Unicode examples

This post is mostly inspired by facts summarised at utf8everywhere.org.

Unicode is somehow complicated. There is a common misunderstanding about these things:

there is not a simple direct mapping between graphemes (the user-perceived characters) and code points (the “Unicode”characters)
UTF-16 is not a fixed width encoding - some code points are encoded into 2 and some into 4 bytes

There are some examples of this:

	Graphemes	Code points	UTF-8 bytes	UTF-16 bytes	UTF-32 bytes
1. Simple	a	61	61	00 61	00 00 00 61
2. Fullwidth	ａ	FF41	EF BD 81	FF 41	00 00 FF 41
3. Diacritic	č	10D	C4 8D	01 0D	00 00 01 0D
4. Diacritic - separate	č	63 30C	63 CC 8C	00 63 03 0C	00 00 00 63 00 00 03 0C
5. Ligature	ĳ	133	C4 B3	01 33	00 00 01 33
6. Separate	ij	69 6A	69 6A	00 69 00 6A	00 00 00 69 00 00 00 6A
7. Same grapheme	Ω	3A9	CE A9	03 A9	00 00 03 A9
8. Same grapheme	Ω	2126	E2 84 A6	21 26	00 00 21 26
9. Non-BMP	𝓃	1D4C3	F0 9D 93 83	D8 35 DC C3	00 01 D4 C3

I looked up the information about the concrete characters using unicode-table.com. The code points in the table link to the information about the character on that site.

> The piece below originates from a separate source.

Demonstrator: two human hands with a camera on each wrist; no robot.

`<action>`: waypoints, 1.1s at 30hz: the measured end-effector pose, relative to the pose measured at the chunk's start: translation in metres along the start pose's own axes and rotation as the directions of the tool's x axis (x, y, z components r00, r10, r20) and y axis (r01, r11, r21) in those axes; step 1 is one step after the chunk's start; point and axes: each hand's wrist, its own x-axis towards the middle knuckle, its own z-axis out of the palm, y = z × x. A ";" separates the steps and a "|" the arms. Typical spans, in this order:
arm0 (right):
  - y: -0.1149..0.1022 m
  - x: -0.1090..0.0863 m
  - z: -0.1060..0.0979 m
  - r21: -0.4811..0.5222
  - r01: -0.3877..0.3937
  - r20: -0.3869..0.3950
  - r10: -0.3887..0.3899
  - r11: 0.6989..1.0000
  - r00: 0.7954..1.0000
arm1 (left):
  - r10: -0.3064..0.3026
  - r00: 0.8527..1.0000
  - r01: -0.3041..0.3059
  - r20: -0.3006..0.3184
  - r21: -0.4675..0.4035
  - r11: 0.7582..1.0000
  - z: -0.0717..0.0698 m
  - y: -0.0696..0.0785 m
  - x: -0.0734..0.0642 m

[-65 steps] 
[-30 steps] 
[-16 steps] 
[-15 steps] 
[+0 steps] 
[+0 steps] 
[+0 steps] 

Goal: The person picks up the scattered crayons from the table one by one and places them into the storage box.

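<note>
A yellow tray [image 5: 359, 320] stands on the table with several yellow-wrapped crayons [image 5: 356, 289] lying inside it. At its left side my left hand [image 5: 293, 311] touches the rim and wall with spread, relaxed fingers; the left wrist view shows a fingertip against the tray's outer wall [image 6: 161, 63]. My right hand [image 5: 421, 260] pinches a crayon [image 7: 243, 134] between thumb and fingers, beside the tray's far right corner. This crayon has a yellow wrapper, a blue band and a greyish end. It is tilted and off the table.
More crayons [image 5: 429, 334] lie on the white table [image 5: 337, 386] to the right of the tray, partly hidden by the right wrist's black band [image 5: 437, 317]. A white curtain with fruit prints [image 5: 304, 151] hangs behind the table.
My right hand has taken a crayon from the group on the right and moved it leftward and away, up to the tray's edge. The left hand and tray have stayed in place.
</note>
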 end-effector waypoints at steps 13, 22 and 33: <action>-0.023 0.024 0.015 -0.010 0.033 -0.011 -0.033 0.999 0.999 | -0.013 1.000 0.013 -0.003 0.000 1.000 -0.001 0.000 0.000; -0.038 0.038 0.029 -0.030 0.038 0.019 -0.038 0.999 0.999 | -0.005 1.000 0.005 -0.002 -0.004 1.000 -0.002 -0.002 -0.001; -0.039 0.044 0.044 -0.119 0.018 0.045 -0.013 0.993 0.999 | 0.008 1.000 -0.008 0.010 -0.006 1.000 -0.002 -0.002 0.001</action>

Each code unit is underlined separately. Each code point is encoded as:

UTF-8 - 1-byte code units, from 1 to 6
UTF-16 - 2-byte code units, 1 or 2
UTF-32 - 4-byte code unit

UTF-16 and UTF-32 can be encoded as big or little endian. The table shows only the big endian variant (the most significant byte first).

All numbers are shown in hexadecimal form (even the code point numbers, where it maybe does not make any sense).

1. Simple

One grapheme as one code point encoded as 2 UTF-16 bytes. As we would expect.

2. Fullwidth

The same grapheme, but looks slightly different (is wider). This is used with some East Asian characters to occupy the same width in fixed-width fonts.

3. Diacritic

The same, but for a less common and more complicated grapheme (with caron). We would expect this, too.

4. Diacritic - separate

Or we can use 2 separate code points to encode characters with diacritic:

one for the base character (c) - blue color
one for the diacritical mark (the caron) - red color

Note that this is the same grapheme (as users perceive it), but encoded in completely different ways. This can cause problems when comparing texts - the user would perceive them as equal, but the comparison of code points would tell that the texts are different. A process called normalization exists to convert the code points to the same form, so they can be correctly compared.

5. Ligature

These are 2 graphemes, which correspond to only one code point.

6. Separate

Of course, these graphemes (i and j) can be encoded separately, too - as two code points (blue and red). The separate characters look almost the same as the ligature.

7./8. Same grapheme

These look exactly the same, but are different code points, with different meanings:

Greek letter Omega
Ohm sign

9. Non-BMP

This is the case where one code point is encoded as 4 UTF-16 bytes (instead of 2).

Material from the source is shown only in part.